Среди этих писем выделялось одно, с надписью «Елене Павловне Неджвецкой». Мы обратили внимание на его изящный, но очень потертый и местами прорванный конверт. На нем стоял штемпель: «Париж, 5-е отделение Сены». С любопытством повертев в руках этот сиреневый парижский конверт, адресованный почему-то сюда, на край Уч-Кудукской степи, мы бросили его в сумку, отвязали коней и вскочили в седла.
Дорога в совхоз была утомительной. Дождь, прошедший ночью, размочил всю землю в глиняную жижу.
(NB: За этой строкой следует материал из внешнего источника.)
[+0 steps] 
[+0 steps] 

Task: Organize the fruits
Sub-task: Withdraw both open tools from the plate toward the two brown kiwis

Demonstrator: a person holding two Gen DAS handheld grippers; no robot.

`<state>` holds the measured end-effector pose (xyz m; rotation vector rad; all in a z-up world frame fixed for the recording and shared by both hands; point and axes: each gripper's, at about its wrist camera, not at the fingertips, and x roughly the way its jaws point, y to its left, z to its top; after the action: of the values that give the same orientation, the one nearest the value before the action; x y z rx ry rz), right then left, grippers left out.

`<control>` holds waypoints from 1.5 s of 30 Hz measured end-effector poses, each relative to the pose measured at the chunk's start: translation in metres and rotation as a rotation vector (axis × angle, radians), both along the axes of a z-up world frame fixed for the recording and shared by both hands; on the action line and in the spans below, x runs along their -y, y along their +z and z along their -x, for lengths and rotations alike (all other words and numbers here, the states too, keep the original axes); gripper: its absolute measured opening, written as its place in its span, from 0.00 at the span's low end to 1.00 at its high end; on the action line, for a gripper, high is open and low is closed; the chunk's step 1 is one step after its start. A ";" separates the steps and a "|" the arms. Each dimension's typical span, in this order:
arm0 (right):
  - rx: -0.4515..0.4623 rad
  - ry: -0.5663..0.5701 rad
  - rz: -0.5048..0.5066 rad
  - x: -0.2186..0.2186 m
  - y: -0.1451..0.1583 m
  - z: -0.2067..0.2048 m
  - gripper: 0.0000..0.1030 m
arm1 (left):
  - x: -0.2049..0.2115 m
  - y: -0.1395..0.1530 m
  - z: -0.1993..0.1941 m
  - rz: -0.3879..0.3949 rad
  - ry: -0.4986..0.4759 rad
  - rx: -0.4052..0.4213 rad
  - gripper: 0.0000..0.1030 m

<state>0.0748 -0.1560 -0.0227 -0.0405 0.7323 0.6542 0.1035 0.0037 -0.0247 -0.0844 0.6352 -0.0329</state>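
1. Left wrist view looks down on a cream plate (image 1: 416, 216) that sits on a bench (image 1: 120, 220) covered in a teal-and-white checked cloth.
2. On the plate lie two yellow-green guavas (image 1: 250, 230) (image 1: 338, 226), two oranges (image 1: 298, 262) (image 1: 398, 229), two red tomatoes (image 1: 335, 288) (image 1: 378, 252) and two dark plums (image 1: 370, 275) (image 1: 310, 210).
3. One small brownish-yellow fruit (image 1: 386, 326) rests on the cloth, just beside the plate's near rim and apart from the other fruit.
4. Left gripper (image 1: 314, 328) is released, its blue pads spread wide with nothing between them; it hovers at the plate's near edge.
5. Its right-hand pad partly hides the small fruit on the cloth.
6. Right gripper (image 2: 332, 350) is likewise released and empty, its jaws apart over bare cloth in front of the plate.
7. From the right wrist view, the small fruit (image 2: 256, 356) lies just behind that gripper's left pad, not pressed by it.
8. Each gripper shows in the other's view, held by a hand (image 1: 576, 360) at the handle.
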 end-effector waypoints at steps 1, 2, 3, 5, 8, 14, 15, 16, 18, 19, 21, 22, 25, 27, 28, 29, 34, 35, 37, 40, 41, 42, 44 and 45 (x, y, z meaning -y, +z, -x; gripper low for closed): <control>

Лошаденки наши не раз скользили, спотыкались и, наверное, вместе с нами проклинали эту дорогу, глину, дождь и однообразие пути. Больше всего устали наши глаза; впереди были только степь и лужи.
Это очень плохо и утомительно, когда не на что смотреть. Тогда мы вспомнили о письме. Вынутый из переметной сумки, конверт оказался тоже пострадавшим от этой дороги; теперь на нем сохранилось только имя адресата, а вокруг него из дыр конверта выглядывали строчки письма. Как бы став случайными свидетелями чьей-то наготы, мы опустили его обратно в сумку, но, одолеваемые скукой дороги, пренебрегли скромностью. Правда, нам удалось прочесть лишь первую строчку письма.
«Моя маленькая девочка», — говорилось там. Сознаемся, это нам скрасило дорогу. «Моя маленькая девочка, — кричали мы друг другу со своих седел, имитируя воображаемого автора письма, — мой ангел, моя курочка». Мы хохотали, подхлестывали своих лошаденок, подмигивали друг другу и отпускали насчет молоденьких девушек обычные мужские шутки, в которых участники умышленно переусердствуют, стараясь перещеголять друг друга.
Но этого хватило нам ненадолго. Вскоре мы опять молчаливо покачивались в седлах, и в памяти лишь осталось чувство некоторого любопытства к неизвестной Елене Павловне — адресату нашей почты.
К ночи мы увидели первые признаки жилья. Это была груда старых консервных банок, два шакала рылись в них; вскоре показался совхоз.
Ночевать нам пришлось здесь, у директора совхоза.
Эта ночь нам помнится как смесь рассказов директора, шагающего сквозь свет керосинового фонаря, и обрывков сна, в котором мы еще ехали по степи, сквозь дождь. К утру мы знали все новости совхоза: три отары переведены на осенние пастбища, в поселке построена баня на триста человек, умерла какая-то учительница музыки, приехал ученый скотовод, получены волейбольные мячи. На волейболе мы и заснули. Проснулись мы в маленькой глинобитной комнате с итальянским окном. У окна сидел директор. Засунув руку в голенище сапога, он палочкой счищал с него глину. Потом он вынул из глубины письменного стола аккуратно свернутый пиджак с орденом. Тряпочкой он вытер орден.